### [REQUIREMENT]
Look for the word "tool" in the entries and copy each line where it appears.

### [MATERIAL FOR THE TASK]
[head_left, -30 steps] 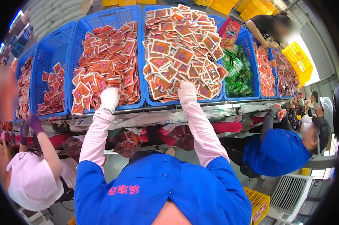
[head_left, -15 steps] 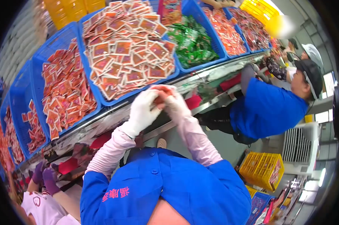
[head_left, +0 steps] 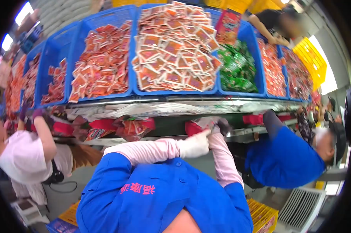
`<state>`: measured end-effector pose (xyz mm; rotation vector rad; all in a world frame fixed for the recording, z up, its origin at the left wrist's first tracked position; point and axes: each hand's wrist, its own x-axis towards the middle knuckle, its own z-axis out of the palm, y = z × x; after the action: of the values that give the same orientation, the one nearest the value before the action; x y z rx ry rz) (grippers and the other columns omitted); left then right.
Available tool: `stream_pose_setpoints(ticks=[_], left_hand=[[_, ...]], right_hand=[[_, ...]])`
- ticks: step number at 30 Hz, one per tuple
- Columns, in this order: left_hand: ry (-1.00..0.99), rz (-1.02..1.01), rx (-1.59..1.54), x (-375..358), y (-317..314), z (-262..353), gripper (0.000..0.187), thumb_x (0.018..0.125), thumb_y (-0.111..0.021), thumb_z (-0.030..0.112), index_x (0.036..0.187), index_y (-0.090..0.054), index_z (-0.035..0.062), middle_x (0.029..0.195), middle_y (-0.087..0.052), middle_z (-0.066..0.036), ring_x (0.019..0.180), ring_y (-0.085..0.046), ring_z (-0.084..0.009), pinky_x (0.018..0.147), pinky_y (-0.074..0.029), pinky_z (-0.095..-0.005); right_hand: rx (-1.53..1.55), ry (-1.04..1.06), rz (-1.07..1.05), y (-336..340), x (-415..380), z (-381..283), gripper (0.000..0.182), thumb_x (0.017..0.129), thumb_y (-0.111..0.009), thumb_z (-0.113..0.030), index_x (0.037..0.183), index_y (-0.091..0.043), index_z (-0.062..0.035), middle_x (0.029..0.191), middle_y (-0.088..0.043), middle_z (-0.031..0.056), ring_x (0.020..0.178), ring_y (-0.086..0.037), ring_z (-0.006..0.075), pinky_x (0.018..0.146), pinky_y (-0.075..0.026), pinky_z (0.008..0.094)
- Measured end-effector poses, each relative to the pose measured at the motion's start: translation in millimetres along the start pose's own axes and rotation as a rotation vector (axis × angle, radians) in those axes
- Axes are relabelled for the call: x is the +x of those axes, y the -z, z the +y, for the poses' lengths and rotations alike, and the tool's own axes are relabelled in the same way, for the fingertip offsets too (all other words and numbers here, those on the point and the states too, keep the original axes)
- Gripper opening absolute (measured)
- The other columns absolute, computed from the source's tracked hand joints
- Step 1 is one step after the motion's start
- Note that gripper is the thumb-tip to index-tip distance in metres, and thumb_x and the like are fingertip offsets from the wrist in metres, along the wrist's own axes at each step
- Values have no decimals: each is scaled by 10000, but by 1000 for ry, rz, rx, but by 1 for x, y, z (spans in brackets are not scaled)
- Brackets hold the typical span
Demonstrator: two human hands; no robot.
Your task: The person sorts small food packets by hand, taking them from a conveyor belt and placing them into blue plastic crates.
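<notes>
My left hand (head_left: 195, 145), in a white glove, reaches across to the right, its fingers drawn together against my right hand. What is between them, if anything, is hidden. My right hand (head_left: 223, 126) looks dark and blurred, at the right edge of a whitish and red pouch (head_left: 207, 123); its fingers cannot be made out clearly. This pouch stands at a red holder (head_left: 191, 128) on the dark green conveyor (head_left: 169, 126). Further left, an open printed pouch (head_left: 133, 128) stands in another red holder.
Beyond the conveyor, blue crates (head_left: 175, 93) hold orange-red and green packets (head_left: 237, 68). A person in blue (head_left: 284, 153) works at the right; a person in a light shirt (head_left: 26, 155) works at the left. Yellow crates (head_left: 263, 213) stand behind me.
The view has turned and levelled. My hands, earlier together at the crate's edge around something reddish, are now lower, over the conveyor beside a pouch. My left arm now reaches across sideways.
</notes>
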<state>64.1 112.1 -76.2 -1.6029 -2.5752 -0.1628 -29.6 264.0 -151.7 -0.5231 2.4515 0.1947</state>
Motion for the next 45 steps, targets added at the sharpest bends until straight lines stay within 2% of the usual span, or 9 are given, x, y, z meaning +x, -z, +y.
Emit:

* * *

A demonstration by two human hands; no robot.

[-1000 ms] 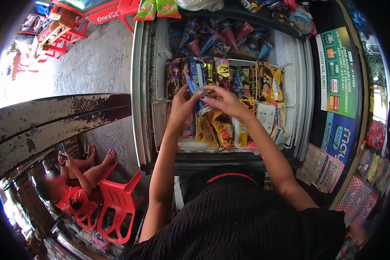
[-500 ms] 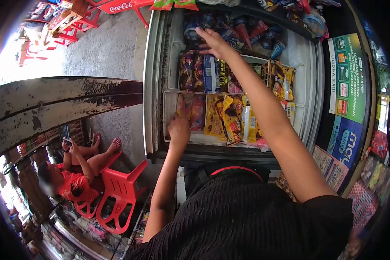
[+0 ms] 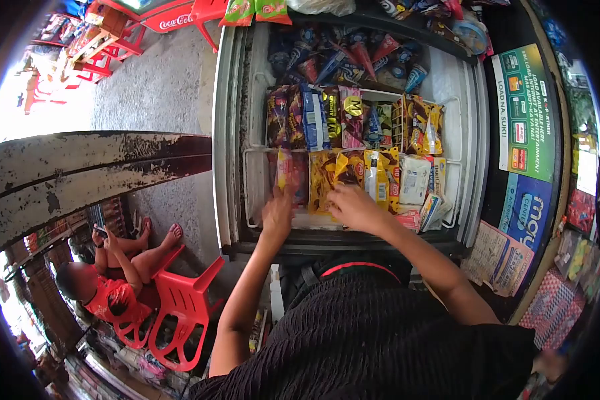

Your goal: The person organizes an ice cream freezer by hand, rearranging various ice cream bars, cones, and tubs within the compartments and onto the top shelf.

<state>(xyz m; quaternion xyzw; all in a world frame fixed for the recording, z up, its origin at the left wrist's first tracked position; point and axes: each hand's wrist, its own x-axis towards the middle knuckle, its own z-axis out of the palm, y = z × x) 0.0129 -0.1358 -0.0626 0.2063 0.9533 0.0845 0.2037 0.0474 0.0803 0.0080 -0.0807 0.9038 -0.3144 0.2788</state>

### [RESPONSE TO THE TASK]
Available tool: `stream_pose_setpoints(ticks=[_], left_hand=[[_, ...]], right_hand=[[_, ...]])`
- Axes are relabelled for the call: x is the +x of those axes, y the -z, z the +y, for the poses' lengths and rotations alike, and the tool's own axes are relabelled in the same way, for the fingertip offsets too (all other words and numbers here, those on the point and the states too, keep the original axes)

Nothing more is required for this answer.